The Redefinition of Marriage Bill is very controversial and opinion deeply divided in New Zealand (47% support; 43% believe Civil Unions sufficient). It is a radical proposed change not only to our law but also our culture. It radically affects future children. It removes concepts such as “husband” and “wife.”
Winston Peters and Colin Craig (NZF and Conservative) have both said it should go to a referendum,
Jul 31, 2012 “… We believe it should be by way of referendum.” (Winston Peters).
Aug 4, 2012 “I’m confident that a referendum is the right way to go, and if it came out with that decision then I would move absolutely forward with it.” (Colin Craig).
I agree a referendum on such a controversial issue, is the right way to go. So does NZ. In the poll this week by Curia for Family First NZ, more than half of respondents said it should go a binding referendum (and this contention is strongest amongst identifying Labour supporters).
Half (49%) of NZ’ers believe there should be a Binding Referendum on the issue (mostly amongst Labour supporters)
I have suggested to several MPs that it is worth testing an amendment to the bill, that it go to a referendum at the next election.
This is unlikely, as:
- National look to want this off the books asap and as distant from the 2014 election as possible,
- Labour generally support the bill and think they can squeak it through, and
- Some in the Rainbow community fear what the public might actually say.
However, if put up as a motion to the House, any MPs voting down the right of the public to express their view in a referendum (as more adequate feedback to the Parliament by the people on such a radical proposal) would be backed into an indefensible corner.
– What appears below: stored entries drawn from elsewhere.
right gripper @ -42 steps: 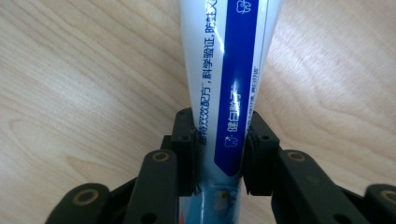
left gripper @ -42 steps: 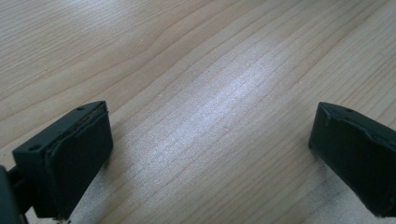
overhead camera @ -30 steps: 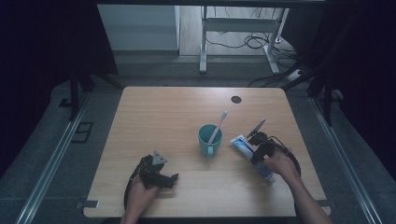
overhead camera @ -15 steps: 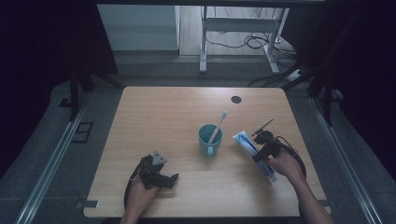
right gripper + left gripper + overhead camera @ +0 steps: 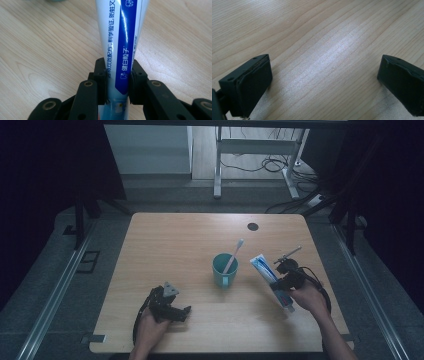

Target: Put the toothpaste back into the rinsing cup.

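The high view was dim, its outer edges nearly black; the table (image 5: pixel 165 240) alone was lit, seemingly from above. A pale sheen streaked the wood in the left gripper view. The tube (image 5: pixel 122 37) showed a thin glare line, print sharp.

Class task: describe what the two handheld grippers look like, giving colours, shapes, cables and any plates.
Both are black. The left gripper has blocky rectangular jaws, a grey three-cornered plate on top and a black cable looping beside it. The right gripper has linked arms with round bolt holes, and a black cable curling behind.
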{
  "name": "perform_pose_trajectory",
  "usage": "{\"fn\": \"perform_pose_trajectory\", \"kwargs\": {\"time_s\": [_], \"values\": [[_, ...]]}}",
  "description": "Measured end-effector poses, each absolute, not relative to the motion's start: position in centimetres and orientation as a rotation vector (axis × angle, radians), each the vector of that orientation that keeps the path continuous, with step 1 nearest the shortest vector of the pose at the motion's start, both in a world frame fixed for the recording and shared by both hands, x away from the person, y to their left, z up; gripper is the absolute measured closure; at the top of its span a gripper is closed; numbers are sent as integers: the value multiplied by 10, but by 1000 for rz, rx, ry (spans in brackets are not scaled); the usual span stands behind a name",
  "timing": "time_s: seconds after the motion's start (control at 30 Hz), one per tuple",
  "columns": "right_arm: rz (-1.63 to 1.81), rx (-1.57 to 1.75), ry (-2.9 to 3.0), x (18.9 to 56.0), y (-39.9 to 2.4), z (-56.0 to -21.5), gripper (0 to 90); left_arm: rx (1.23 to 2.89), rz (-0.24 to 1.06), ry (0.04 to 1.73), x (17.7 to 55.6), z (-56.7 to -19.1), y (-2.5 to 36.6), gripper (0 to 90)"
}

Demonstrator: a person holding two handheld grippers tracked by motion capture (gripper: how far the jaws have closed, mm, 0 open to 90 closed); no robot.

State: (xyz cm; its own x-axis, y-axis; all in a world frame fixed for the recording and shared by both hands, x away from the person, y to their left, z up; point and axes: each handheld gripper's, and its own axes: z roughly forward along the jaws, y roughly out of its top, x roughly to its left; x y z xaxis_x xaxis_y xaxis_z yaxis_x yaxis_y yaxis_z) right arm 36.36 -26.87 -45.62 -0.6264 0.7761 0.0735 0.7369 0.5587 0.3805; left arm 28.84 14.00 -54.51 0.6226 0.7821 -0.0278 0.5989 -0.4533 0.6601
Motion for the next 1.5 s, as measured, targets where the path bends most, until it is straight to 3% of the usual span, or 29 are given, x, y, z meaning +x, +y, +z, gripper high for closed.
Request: {"fn": "perform_pose_trajectory", "kwargs": {"time_s": [1.5], "values": [[1106,1075,2436,344,-253,-411,723,2208,375,1072,289,-545,140,0]]}}
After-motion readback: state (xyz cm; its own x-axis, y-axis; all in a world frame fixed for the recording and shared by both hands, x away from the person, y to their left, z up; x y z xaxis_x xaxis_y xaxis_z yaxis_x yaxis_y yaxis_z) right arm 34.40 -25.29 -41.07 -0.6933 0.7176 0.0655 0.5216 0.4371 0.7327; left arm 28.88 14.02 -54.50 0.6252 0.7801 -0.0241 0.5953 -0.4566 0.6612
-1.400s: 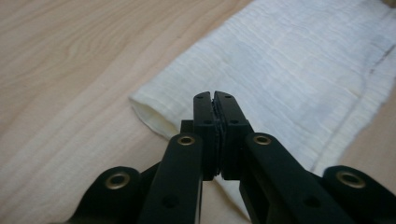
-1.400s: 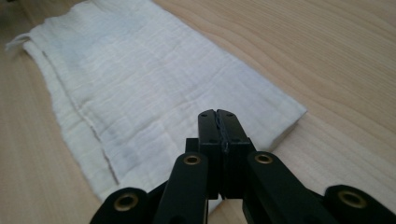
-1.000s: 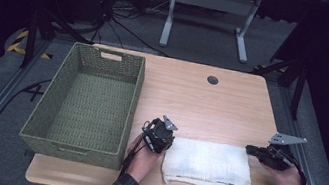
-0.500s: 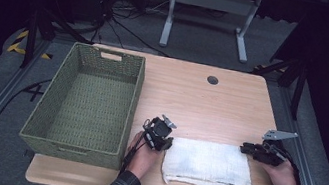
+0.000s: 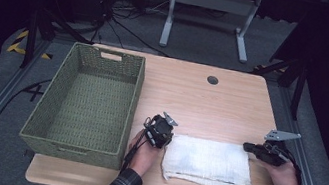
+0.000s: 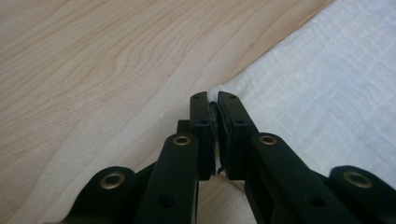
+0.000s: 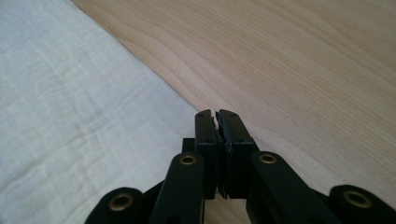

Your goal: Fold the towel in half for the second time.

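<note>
On the pale wooden worktop (image 5: 212,100), the left claw (image 6: 213,100) pinches a folded white cloth's (image 5: 209,162) corner; the right claw (image 7: 216,115) (clenched, empty) rests beside it.

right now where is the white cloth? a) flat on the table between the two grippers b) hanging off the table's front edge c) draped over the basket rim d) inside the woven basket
a: the folded white cloth lies flat on the table, right of the basket, with the left gripper at one end and the right gripper at the other.
</note>
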Demonstrator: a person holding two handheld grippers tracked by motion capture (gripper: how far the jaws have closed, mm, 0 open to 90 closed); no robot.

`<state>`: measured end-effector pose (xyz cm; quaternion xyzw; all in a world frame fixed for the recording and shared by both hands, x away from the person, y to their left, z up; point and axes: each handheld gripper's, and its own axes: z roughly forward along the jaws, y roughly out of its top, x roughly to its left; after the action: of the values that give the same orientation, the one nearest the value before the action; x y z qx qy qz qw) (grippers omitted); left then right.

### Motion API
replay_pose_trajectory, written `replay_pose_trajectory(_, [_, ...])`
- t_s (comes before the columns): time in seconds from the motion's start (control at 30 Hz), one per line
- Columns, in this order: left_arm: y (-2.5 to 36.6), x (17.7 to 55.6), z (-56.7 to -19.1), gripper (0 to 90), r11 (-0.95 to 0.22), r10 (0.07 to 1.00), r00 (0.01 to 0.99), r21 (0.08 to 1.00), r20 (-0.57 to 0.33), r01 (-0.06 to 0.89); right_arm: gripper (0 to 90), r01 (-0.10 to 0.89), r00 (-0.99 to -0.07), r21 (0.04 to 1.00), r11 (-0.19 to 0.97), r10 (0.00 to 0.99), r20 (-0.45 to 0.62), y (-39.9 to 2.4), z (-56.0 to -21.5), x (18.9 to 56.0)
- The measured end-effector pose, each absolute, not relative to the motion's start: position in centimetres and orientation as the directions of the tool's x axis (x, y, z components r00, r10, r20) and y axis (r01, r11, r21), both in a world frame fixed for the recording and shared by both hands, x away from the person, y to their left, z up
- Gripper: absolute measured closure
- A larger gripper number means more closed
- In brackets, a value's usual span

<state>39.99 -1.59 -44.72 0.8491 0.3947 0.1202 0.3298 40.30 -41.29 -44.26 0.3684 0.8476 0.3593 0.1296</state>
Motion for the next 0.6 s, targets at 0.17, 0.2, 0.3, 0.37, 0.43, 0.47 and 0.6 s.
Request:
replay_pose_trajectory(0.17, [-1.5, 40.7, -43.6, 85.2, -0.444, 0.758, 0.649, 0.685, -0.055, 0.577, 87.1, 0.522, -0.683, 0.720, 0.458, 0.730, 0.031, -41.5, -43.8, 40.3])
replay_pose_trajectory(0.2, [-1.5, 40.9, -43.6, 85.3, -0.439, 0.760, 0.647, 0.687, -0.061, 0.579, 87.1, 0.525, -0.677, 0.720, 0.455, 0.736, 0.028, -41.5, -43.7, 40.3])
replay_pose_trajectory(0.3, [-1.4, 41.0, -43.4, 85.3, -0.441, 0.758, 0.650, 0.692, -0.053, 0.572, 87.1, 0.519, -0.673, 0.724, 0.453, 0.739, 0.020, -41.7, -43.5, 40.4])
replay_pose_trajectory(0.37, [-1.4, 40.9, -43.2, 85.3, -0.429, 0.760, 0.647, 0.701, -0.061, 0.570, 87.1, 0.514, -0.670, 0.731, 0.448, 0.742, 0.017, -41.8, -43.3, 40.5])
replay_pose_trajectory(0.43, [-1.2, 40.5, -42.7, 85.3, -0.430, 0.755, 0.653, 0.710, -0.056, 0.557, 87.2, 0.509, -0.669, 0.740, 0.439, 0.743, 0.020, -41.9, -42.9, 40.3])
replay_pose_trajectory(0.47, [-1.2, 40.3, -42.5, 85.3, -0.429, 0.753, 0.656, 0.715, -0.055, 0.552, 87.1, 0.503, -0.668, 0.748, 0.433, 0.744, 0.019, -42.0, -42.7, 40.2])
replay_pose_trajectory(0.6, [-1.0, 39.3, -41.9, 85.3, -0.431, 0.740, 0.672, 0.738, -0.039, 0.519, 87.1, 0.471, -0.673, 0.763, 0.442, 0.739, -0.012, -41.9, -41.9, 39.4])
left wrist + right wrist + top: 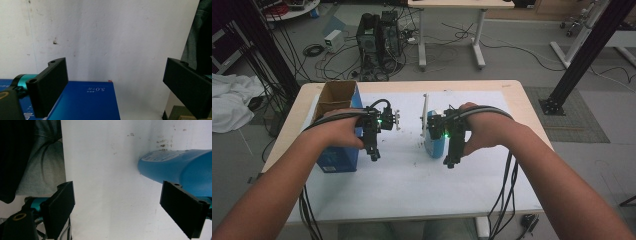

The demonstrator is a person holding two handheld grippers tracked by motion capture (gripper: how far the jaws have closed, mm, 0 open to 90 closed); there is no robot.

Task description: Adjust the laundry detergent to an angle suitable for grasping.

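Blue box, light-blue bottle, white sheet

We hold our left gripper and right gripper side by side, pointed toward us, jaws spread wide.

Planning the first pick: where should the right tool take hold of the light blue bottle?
Grip the light blue bottle across its body. The right tool is open beside it, so come in sideways from there; the rounded body looks narrow enough to fit between the jaws.
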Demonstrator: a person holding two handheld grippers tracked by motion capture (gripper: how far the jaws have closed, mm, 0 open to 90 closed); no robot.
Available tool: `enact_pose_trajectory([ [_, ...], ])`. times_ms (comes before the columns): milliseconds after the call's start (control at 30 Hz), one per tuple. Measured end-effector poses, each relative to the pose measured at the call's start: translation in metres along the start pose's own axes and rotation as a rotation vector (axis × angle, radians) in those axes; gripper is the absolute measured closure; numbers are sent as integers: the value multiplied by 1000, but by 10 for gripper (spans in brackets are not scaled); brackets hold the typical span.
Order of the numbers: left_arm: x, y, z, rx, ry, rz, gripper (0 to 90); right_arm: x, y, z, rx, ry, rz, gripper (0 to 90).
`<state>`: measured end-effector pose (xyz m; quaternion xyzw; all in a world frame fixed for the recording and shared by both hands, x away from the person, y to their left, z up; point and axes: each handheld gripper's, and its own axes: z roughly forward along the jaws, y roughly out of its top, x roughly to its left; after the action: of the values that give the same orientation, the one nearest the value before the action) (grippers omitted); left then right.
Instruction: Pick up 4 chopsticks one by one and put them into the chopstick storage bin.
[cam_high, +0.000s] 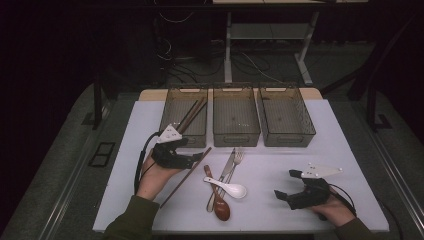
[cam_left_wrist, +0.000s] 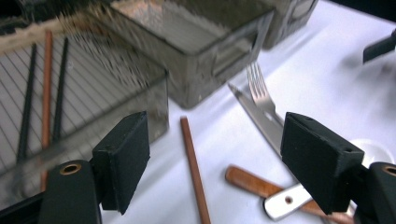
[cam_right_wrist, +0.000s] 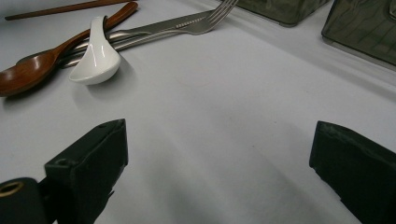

They would also suffer fallout with constituents (List MPs being exempt from that).
But being such a radical proposal in law, why wouldn’t we? What are MPs afraid off? The people? We’ve had several referendums in the past, and this marriage proposal falls well inside the criteria for it being put to public opinion. It is totally radical.
- 9 March 1949 Allow off-course betting and six o’clock closing
- 3 August 1949 Compulsory military training
- 23 Sept. 1967 six o’clock closing
- 5 September 1997 Compulsory Retirement Savings Scheme
- Between 1967 – 2011 five referendums on reforming the electoral system
- Alcohol reform is regularly put on the ballot, sometimes locally.
The 1993 Citizens Initiated Referedum Act allows private citizens to initiate a referendum if they can gather approx. 340,000 signatures. The first was by firemen in 1995, “Should the number of professional fire-fighters employed full-time in the New Zealand Fire Service be reduced below the number employed in 1 January 1995?”
In 2008 Sheryl Savill successfully petitioned for a referendum on “Should a smack as part of good parental correction be a criminal offence in New Zealand?”
In 2009 MP Larry Baldock initaed a petition “Should Parliament be required to pass legislation that implements the majority result of a citizens initiated referendum where that result supports a law change?” but this lapsed.
So, betting, pub closing times, numbers of firemen, smacking, alcohol, military training, electoral systems, these have all been considered vital enough to warrant national opinion in a referendum. Why not whether to Redefine Marriage? It seems a no-brainer to me. What are MPs afraid of, that the public express their opinion on their own society and how it is nuanced?